Reproduce the data that follows character for character, but omit its pictures.

----------------

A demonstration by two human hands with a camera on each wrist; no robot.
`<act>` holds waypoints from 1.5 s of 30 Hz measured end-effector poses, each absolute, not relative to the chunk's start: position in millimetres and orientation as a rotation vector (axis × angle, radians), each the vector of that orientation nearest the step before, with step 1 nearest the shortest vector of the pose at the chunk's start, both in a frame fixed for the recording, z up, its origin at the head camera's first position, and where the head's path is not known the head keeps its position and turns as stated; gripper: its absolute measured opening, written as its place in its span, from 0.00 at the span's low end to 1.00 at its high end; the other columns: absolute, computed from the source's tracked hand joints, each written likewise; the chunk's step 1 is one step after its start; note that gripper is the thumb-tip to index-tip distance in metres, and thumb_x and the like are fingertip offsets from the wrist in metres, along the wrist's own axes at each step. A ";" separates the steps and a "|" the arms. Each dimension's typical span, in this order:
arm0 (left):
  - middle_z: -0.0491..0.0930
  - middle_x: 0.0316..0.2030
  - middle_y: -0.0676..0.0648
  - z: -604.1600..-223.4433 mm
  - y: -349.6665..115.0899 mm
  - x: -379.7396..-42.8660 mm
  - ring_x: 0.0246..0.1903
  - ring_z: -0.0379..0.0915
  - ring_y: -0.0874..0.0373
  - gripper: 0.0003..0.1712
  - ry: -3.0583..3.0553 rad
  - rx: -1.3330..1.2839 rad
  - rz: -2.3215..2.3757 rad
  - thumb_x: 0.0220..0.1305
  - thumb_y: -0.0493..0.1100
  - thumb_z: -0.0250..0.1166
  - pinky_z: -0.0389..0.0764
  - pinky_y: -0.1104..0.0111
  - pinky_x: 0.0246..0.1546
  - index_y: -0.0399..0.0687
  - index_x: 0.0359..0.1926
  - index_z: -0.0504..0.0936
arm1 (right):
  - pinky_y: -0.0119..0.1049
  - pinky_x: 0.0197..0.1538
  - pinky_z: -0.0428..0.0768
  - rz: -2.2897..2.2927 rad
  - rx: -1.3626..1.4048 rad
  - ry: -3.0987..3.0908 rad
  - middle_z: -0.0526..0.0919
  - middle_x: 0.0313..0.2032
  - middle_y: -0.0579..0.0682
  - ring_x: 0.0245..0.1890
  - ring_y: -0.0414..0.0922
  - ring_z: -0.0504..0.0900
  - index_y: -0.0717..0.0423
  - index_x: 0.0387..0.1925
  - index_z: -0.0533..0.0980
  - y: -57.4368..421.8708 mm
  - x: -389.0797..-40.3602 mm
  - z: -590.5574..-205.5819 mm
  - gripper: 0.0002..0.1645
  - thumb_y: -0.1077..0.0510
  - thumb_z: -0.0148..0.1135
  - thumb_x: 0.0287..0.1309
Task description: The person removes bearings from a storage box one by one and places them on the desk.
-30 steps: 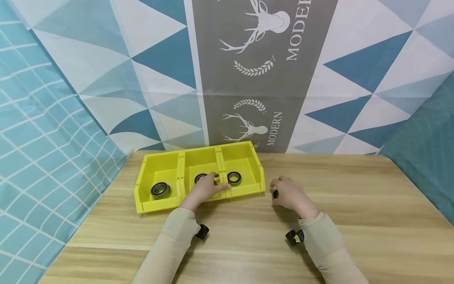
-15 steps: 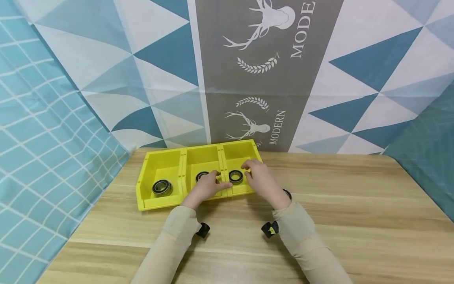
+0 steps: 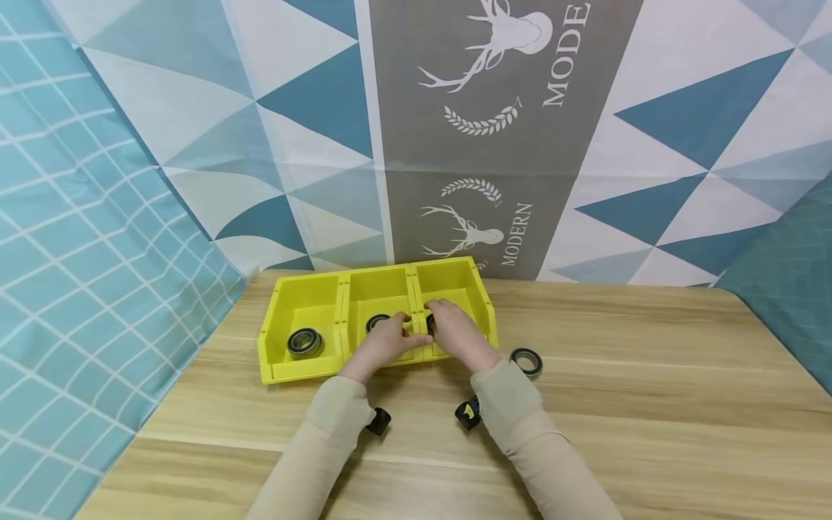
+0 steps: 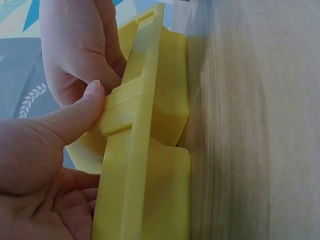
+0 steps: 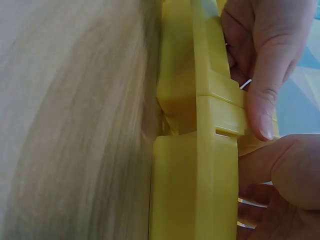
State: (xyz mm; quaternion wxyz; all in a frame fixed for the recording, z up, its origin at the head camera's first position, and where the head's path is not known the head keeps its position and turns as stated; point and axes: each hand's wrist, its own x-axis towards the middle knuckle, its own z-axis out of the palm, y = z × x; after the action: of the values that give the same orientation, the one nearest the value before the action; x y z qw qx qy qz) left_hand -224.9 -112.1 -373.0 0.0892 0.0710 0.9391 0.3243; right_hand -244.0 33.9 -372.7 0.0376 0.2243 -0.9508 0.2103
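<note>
Three joined yellow bins [image 3: 380, 282] stand in a row on the table. My left hand [image 3: 385, 342] grips them at the divider between the middle and right bins, with its thumb [image 4: 82, 112] over the front lip. Into the right bin reaches my right hand [image 3: 455, 331], fingers bent down over a black-rimmed ball bearing [image 3: 430, 325]. Only the left edge of that bearing shows; I cannot tell whether the fingers pinch it. Another bearing [image 3: 377, 321] lies in the middle bin, partly behind my left hand. In the left bin are stacked bearings [image 3: 304, 341].
A loose bearing [image 3: 526, 362] lies flat on the wooden table [image 3: 650, 375], right of the bins and close by my right sleeve. Patterned cloth [image 3: 312, 144] hangs behind the bins, and a blue checked sheet [image 3: 84, 238] borders the left side.
My right hand has let go of the bearing on the table at right and moved left into the right bin, over the bearing there. The left hand keeps its grip on the bins.
</note>
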 end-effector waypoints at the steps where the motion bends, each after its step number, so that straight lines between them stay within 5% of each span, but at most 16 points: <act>1: 0.78 0.44 0.38 -372.9 -111.7 -224.8 0.42 0.76 0.49 0.45 2.796 0.211 0.964 0.53 0.63 0.61 0.76 0.59 0.40 0.33 0.60 0.64 | 0.43 0.53 0.73 0.633 0.692 -2.927 0.75 0.50 0.60 0.50 0.54 0.75 0.65 0.55 0.69 33.4 -244.3 -372.8 0.25 0.66 0.57 0.54; 12: 0.78 0.43 0.39 -372.3 -112.1 -225.3 0.41 0.76 0.49 0.45 2.802 0.222 0.960 0.52 0.63 0.61 0.76 0.59 0.40 0.33 0.59 0.65 | 0.42 0.54 0.73 0.536 0.707 -3.140 0.73 0.53 0.59 0.52 0.52 0.74 0.64 0.58 0.67 30.1 -257.7 -369.3 0.32 0.57 0.64 0.52; 26: 0.78 0.42 0.40 -371.0 -111.8 -227.6 0.40 0.76 0.51 0.44 2.808 0.214 0.947 0.52 0.64 0.61 0.76 0.60 0.40 0.35 0.59 0.65 | 0.43 0.50 0.74 0.332 0.699 -3.213 0.75 0.49 0.56 0.48 0.51 0.75 0.58 0.54 0.73 27.0 -272.2 -370.1 0.29 0.50 0.65 0.50; 45: 0.78 0.43 0.39 -374.2 -110.9 -225.9 0.41 0.76 0.50 0.45 2.800 0.227 0.948 0.52 0.65 0.60 0.76 0.60 0.39 0.34 0.59 0.65 | 0.42 0.49 0.74 0.269 0.719 -3.203 0.74 0.47 0.57 0.45 0.52 0.76 0.59 0.49 0.74 25.3 -267.5 -372.1 0.22 0.54 0.62 0.54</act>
State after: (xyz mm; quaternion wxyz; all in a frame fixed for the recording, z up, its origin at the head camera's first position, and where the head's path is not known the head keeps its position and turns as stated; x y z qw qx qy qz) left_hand -225.9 -110.9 -374.2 0.0885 0.0762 0.9407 0.3184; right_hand -267.5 25.3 -372.1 -0.0760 0.2178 -0.9696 0.0814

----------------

● Output
A demonstration by two human hands with a camera on each wrist; no robot.
`<act>` holds waypoints from 1.5 s of 30 Hz measured end-effector poses, each absolute, not relative to the chunk's start: position in millimetres and orientation as a rotation vector (axis × angle, radians), each the vector of that orientation nearest the step before, with step 1 nearest the shortest vector of the pose at the chunk's start, both in a frame fixed for the recording, z up, its origin at the head camera's first position, and where the head's path is not known the head keeps its position and turns as stated; gripper: its absolute measured opening, written as its place in its span, from 0.00 at the span's low end to 1.00 at its high end; the other columns: absolute, computed from the source's tracked hand joints, each written likewise; the chunk's step 1 is one step after its start; note that gripper is the thumb-tip to index-tip distance in metres, and thumb_x and the like are fingertip offsets from the wrist in metres, along the wrist's own axes at each step. A ";" separates the steps and a "|" the arms. Each dimension's typical span, in this order:
arm0 (left):
  - middle_z: -0.0491..0.0930
  - middle_x: 0.0316..0.2030
  - middle_y: -0.0676..0.0648
  - z: -604.1600..-223.4433 mm
  - y: -349.6665..115.0899 mm
  - x: -379.7396..-42.8660 mm
  - ring_x: 0.0246..0.1903
  - ring_z: -0.0379..0.0915
  - ring_y: -0.0874..0.0373
  - gripper: 0.0003..0.1712
  - ry: -3.0583..3.0553 rad
  - rx: -1.3330..1.2839 rad
  - rz: -2.3215..2.3757 rad
  - thumb_x: 0.0220..0.1305
  - thumb_y: -0.0493..0.1100
  - thumb_z: -0.0250..0.1166
  - pinky_z: -0.0389..0.0764
  - pinky_y: -0.1104..0.0111
  - pinky_x: 0.0246..0.1546
  - index_y: -0.0399..0.0687
  - index_x: 0.0359..0.1926
  - index_z: -0.0504..0.0936
arm1 (right):
  - pinky_y: -0.0119..0.1049
  - pinky_x: 0.0197..0.1538
  - pinky_z: -0.0428..0.0768
  - rz: -2.2897..2.2927 rad
  - rx: -1.3626..1.4048 rad
  - ry: -3.0987..3.0908 rad
  - middle_z: -0.0526..0.0919
  - middle_x: 0.0313..0.2032
  - middle_y: -0.0579..0.0682
  - ring_x: 0.0245..0.1890
  - ring_y: -0.0414..0.0922
  - ring_z: -0.0504..0.0900
  - index_y: -0.0717..0.0423
  - index_x: 0.0387..0.1925
  - index_z: -0.0533..0.0980
  - y: -57.4368..421.8708 mm
  - x: -389.0797..-40.3602 mm
  - z: -590.5574..-205.5819 mm
  - gripper: 0.0002..0.1645
  - thumb_y: -0.1077..0.0510
  - thumb_z: -0.0148..0.1135
  - thumb_x: 0.0287..0.1309
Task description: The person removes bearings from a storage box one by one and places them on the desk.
-30 steps: 
-15 steps: 
+0 steps: 
+0 steps: 
+0 steps: 
State: (xyz mm; quaternion wxyz; all in a frame fixed for the recording, z up, its origin at the head camera's first position, and where the head's path is not known the head keeps its position and turns as stated; point and axes: each hand's wrist, its own x-axis towards the middle knuckle, its own z-axis out of the palm, y = z × x; after the action: of the values that give the same orientation, the one nearest the value before the action; x y z qw qx qy qz) left_hand -224.9 -112.1 -373.0 0.0892 0.0710 0.9391 0.3243; right_hand -244.0 33.9 -372.7 0.0376 0.2243 -0.9508 0.2103
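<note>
Three joined yellow bins [image 3: 380, 282] stand in a row on the table. My left hand [image 3: 385, 342] grips them at the divider between the middle and right bins, with its thumb [image 4: 82, 112] over the front lip. Into the right bin reaches my right hand [image 3: 455, 331], fingers bent down over a black-rimmed ball bearing [image 3: 430, 325]. Only the left edge of that bearing shows; I cannot tell whether the fingers pinch it. Another bearing [image 3: 377, 321] lies in the middle bin, partly behind my left hand. In the left bin are stacked bearings [image 3: 304, 341].
A loose bearing [image 3: 526, 362] lies flat on the wooden table [image 3: 650, 375], right of the bins and close by my right sleeve. Patterned cloth [image 3: 312, 144] hangs behind the bins, and a blue checked sheet [image 3: 84, 238] borders the left side.
My right hand has let go of the bearing on the table at right and moved left into the right bin, over the bearing there. The left hand keeps its grip on the bins.
</note>
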 end-effector waypoints at the steps where the motion bends, each after its step number, so that straight lines between them stay within 5% of each span, but at most 16 points: <act>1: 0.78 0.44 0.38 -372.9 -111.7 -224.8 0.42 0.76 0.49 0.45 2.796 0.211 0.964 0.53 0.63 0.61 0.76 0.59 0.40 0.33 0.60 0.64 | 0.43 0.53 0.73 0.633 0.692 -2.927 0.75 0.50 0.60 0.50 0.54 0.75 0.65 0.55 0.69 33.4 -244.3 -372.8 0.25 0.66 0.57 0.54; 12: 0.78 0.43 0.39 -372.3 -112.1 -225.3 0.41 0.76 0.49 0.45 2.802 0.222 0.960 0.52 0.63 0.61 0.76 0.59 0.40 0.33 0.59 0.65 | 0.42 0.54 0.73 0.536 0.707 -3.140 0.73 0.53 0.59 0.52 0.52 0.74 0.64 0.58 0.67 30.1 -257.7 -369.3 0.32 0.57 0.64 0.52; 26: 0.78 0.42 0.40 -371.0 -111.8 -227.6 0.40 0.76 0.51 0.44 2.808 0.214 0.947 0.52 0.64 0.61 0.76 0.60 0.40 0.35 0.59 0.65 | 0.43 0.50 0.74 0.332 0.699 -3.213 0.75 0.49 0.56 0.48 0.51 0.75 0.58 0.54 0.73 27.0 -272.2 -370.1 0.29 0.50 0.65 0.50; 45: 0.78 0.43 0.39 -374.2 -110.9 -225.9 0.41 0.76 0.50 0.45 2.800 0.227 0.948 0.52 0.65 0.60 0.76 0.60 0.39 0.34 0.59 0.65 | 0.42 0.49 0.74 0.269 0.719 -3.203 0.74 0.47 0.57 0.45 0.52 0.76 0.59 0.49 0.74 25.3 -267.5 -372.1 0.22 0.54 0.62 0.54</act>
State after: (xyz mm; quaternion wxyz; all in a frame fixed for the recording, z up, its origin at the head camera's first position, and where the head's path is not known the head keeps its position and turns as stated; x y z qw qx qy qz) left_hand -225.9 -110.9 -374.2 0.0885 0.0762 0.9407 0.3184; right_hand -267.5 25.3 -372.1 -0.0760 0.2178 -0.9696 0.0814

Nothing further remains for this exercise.